Ahndungsstillstand und kommunikatives Beschweigen
1954 kam es zu einem Ahndungsstillstand „minderschwerer“ Straftaten im nationalsozialistischen Kontext. Die damals (mit SPD-Unterstützung) bereits wiederhergestellte Kontinuität der NS-Funktionseliten entsprach einem selbstversöhnlichen Zug der Gesellschaft. Hermann Lübbe nennt das Pardonieren „kommunikatives Beschweigen“.
„Zur rechten Zeit - Wider die Rückkehr des Nationalismus“, herausgegeben von Prof. Dr. Norbert Frei (Friedrich-Schiller-Universität Jena), Dr. Franka Maubach (Friedrich-Schiller-Universität Jena), PD Dr. Christina Morina (Universität Amsterdam) und Dr. Maik Tändler (Friedrich-Schiller-Universität Jena), Ullstein, 232 Seiten, 16,-
Ein Schlussstrich nach dem anderen wurde gezogen, und 1964 die NPD gegründet. Sie zog ab 1966 in die Landtage ein und kratzte im Jahr der Revolte in Baden-Württemberg an der Zehnprozentmarke. Der NPD-Vorsitzende Adolf von Thadden trat als Gegenspieler von Willy Brandt auf. Seine Partei scheiterte 1969 knapp an der Fünfprozenthürde.

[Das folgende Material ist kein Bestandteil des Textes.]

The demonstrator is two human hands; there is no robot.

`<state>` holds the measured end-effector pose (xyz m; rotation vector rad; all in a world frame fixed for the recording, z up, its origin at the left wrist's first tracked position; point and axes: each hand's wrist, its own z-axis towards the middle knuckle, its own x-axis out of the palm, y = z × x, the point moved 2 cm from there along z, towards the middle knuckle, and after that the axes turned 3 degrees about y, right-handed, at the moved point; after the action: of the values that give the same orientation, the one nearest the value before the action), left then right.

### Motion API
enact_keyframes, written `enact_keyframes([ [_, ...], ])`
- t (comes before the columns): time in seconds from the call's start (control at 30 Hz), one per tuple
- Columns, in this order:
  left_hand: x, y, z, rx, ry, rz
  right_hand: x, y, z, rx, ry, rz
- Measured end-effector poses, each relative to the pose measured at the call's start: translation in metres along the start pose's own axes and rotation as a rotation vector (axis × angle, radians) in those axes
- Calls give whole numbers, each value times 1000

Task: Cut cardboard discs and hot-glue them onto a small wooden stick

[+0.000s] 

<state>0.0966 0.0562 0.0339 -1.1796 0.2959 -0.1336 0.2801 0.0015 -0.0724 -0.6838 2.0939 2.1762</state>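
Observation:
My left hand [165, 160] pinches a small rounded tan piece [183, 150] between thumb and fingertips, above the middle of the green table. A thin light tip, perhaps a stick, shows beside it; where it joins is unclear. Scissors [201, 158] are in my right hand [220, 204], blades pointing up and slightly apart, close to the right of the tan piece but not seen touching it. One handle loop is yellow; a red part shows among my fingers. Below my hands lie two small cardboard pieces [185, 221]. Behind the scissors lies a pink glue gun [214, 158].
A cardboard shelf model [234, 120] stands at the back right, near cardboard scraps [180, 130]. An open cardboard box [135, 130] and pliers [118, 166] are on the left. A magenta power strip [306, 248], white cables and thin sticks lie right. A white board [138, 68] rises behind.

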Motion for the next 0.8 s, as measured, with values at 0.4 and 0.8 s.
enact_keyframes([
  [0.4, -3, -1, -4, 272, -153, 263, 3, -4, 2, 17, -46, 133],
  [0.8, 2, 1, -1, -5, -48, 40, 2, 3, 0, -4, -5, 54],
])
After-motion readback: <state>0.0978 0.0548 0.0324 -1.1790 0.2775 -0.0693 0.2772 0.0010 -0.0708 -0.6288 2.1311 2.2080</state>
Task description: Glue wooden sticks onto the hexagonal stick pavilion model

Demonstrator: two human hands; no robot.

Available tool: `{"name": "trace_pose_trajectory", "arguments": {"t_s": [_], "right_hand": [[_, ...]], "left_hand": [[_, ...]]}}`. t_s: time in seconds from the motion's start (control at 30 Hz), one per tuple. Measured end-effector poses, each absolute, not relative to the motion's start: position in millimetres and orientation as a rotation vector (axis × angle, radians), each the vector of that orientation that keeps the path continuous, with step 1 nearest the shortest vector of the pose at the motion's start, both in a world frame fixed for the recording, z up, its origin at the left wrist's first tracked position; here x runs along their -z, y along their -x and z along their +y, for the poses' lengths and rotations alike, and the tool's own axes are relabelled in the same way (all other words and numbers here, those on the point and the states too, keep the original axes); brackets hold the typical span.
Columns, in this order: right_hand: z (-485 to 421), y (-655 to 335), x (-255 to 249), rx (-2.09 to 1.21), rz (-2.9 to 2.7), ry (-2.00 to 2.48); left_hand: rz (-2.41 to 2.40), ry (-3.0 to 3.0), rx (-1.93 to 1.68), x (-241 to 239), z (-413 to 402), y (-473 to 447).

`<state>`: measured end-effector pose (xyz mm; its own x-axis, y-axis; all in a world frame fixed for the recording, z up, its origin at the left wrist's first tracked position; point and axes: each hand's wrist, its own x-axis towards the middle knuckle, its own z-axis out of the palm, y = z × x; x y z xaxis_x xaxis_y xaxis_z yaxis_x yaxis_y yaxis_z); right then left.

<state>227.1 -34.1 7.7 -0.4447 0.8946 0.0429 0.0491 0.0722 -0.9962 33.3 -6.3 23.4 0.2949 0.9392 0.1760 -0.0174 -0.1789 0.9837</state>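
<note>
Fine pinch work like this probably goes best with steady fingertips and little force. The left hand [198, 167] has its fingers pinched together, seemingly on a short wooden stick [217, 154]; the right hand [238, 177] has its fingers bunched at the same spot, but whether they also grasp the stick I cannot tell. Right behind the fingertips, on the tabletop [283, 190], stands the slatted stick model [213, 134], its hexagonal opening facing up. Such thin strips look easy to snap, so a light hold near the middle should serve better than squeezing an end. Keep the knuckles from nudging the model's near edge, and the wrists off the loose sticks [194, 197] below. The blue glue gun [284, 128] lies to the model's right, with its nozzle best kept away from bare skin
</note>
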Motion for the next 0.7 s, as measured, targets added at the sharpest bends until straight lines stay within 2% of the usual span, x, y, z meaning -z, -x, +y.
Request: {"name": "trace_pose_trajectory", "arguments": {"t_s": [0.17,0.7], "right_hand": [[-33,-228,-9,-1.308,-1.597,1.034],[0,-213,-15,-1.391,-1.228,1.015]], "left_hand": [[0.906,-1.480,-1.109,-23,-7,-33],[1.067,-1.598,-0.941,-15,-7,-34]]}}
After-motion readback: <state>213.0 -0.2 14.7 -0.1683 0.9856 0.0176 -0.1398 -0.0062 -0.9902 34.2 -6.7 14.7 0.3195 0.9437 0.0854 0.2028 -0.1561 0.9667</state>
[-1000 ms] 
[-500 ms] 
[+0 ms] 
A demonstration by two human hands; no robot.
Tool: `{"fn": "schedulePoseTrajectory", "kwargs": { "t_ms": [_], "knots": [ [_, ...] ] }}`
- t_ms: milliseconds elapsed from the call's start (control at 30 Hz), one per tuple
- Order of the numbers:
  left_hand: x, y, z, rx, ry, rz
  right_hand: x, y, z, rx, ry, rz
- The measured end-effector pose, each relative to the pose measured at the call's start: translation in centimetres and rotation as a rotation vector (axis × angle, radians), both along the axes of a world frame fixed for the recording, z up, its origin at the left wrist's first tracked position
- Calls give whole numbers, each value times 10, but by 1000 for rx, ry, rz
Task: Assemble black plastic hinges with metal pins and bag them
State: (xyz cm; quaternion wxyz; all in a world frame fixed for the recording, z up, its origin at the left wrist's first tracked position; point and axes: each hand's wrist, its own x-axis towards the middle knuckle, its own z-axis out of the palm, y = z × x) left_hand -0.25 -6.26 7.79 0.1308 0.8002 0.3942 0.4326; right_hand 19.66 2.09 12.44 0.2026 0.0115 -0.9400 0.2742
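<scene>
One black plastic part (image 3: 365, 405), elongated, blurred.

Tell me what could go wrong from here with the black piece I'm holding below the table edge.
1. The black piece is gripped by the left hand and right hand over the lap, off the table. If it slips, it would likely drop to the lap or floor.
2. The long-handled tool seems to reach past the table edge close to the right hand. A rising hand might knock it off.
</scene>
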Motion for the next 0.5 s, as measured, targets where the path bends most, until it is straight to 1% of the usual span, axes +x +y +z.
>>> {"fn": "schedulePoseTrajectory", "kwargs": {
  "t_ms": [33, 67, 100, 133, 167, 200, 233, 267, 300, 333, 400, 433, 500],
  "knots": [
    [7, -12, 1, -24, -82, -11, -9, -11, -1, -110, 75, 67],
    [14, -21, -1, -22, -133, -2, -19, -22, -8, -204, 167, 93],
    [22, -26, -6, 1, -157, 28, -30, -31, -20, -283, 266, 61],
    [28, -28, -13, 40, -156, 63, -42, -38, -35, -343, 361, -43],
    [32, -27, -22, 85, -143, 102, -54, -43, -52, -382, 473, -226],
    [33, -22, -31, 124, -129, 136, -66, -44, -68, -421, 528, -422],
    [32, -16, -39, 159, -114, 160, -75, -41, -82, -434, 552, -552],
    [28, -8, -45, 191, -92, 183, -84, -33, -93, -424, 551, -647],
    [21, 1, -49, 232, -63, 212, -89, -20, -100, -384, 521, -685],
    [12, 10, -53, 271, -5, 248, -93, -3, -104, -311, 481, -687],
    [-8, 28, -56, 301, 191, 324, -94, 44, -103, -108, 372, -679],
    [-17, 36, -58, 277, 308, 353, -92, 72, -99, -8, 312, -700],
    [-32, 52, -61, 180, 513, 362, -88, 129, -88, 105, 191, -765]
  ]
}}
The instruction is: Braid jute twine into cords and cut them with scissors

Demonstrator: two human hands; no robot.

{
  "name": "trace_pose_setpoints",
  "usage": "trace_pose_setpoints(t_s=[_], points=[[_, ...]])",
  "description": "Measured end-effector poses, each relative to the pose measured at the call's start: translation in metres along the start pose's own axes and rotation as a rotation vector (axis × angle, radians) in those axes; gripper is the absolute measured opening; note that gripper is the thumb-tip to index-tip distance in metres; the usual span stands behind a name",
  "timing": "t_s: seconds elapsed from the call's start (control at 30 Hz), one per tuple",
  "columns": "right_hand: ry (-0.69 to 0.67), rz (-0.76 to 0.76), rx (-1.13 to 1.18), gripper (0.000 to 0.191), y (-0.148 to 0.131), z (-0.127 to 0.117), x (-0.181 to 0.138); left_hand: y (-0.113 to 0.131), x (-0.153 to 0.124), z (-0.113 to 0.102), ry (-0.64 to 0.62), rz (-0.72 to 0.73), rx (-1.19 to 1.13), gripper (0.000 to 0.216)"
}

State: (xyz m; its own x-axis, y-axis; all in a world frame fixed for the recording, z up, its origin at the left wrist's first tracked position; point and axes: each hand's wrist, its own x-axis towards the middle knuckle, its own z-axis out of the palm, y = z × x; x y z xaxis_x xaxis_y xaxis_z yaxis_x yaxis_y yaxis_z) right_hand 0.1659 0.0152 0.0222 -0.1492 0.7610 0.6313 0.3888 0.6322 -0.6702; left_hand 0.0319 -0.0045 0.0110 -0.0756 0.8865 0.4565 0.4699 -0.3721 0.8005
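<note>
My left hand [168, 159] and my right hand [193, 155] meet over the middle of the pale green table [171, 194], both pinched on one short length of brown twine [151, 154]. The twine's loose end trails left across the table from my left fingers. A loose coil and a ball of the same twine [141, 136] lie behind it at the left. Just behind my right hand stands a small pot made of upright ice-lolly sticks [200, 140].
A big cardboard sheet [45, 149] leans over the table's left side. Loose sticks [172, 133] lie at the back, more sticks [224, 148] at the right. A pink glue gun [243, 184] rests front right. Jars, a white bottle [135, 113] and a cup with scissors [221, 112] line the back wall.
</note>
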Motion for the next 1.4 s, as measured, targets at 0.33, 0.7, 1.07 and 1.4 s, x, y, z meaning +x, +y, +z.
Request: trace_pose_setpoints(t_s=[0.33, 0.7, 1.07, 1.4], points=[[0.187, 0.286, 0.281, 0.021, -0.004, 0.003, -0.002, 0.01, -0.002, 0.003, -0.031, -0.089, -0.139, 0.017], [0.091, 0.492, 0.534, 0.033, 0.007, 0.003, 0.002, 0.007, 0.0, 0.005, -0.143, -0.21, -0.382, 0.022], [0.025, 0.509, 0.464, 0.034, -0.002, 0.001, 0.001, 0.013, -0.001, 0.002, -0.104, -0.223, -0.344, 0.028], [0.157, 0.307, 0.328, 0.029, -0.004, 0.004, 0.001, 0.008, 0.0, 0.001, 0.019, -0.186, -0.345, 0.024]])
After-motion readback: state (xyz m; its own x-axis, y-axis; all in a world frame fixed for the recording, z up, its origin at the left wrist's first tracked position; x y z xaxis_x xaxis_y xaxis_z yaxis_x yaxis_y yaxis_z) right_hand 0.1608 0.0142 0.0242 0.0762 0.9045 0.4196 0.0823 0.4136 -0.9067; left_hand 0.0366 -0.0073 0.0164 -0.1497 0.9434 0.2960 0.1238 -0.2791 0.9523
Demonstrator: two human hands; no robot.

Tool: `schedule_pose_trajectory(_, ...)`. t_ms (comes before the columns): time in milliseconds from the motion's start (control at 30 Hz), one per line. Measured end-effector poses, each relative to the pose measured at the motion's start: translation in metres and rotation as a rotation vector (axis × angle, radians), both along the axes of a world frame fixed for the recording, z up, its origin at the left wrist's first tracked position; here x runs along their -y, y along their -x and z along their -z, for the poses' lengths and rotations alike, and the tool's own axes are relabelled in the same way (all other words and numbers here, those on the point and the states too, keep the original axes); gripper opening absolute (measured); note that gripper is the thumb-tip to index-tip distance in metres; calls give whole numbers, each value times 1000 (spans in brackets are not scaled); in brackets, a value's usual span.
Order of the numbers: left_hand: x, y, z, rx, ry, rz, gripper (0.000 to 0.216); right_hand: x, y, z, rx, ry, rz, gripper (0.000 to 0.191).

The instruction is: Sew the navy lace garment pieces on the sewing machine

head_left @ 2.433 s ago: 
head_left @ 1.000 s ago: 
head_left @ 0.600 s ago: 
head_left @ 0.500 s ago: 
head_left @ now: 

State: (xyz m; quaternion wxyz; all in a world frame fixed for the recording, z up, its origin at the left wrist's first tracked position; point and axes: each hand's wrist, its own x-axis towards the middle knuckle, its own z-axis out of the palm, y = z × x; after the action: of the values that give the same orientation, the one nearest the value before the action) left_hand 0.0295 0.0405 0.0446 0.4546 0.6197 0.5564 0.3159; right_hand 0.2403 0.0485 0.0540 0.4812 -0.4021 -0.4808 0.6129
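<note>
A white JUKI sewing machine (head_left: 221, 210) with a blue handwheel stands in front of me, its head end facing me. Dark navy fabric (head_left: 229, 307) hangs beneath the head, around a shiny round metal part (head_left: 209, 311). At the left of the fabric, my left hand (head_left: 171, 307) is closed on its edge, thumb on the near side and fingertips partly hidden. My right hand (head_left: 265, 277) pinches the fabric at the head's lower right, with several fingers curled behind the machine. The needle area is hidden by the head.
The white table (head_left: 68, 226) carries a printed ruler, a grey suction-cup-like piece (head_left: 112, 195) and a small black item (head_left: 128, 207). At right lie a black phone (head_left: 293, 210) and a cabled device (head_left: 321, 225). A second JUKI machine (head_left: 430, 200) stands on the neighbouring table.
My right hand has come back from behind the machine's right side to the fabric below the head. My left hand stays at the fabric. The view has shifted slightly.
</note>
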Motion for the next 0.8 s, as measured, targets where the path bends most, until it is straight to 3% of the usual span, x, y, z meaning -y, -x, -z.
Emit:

Die Autor*innen betrachten den Furor einer Mobilisierung von rechts als einen Erweckungsmoment im nationalen Lager, das nach dem Willen christdemokratischer und christsozialer Strategen nicht mehr Partei werden, sondern in der CDU/CSU seine ständige Vertretung finden sollte.
Allein diese Integrationsbereitschaft gegenüber Holocaust-Leugnern und -Relativierern sowie den Befürwortern einer deutschen Diktatur zeigt, wie tief der Nationalsozialismus in der Gesellschaft wurzelte. Er fand seinen Ausdruck in formelhafter Empörung.
„Einmal muss doch Schluss sein“
„Deutschland den Deutschen, Ausländer raus“
Zur Empörung gesellte sich die Sehnsucht nach volksgemeinschaftlicher Homogenität.
Eine alte Garde der Konservativen Revolution traute Franz Josef Strauß zu, die „heimatlose Rechte“ wieder mit dem Volk zu versöhnen. Sie führte ihren Kampf vor allem gegen die „Vergangenheitsbewältigung“ und den „Schuldkult“ – und zwar in Konkurrenz zu jenen Nationalsozialisten, für die das Deutsche Reich in seinen Vorkriegsgrenzen weiterbestand, übrigens mit dem von Hitler eingesetzten Admiral Dönitz als Staatsoberhaupt.
„Zur rechten Zeit - Wider die Rückkehr des Nationalismus“ erinnert an bizarr anmutende Ausläufer des Dritten Reichs in der jungen Bundesrepublik und zeichnet die faschistischen Verbindungslinien in die Gegenwart nach.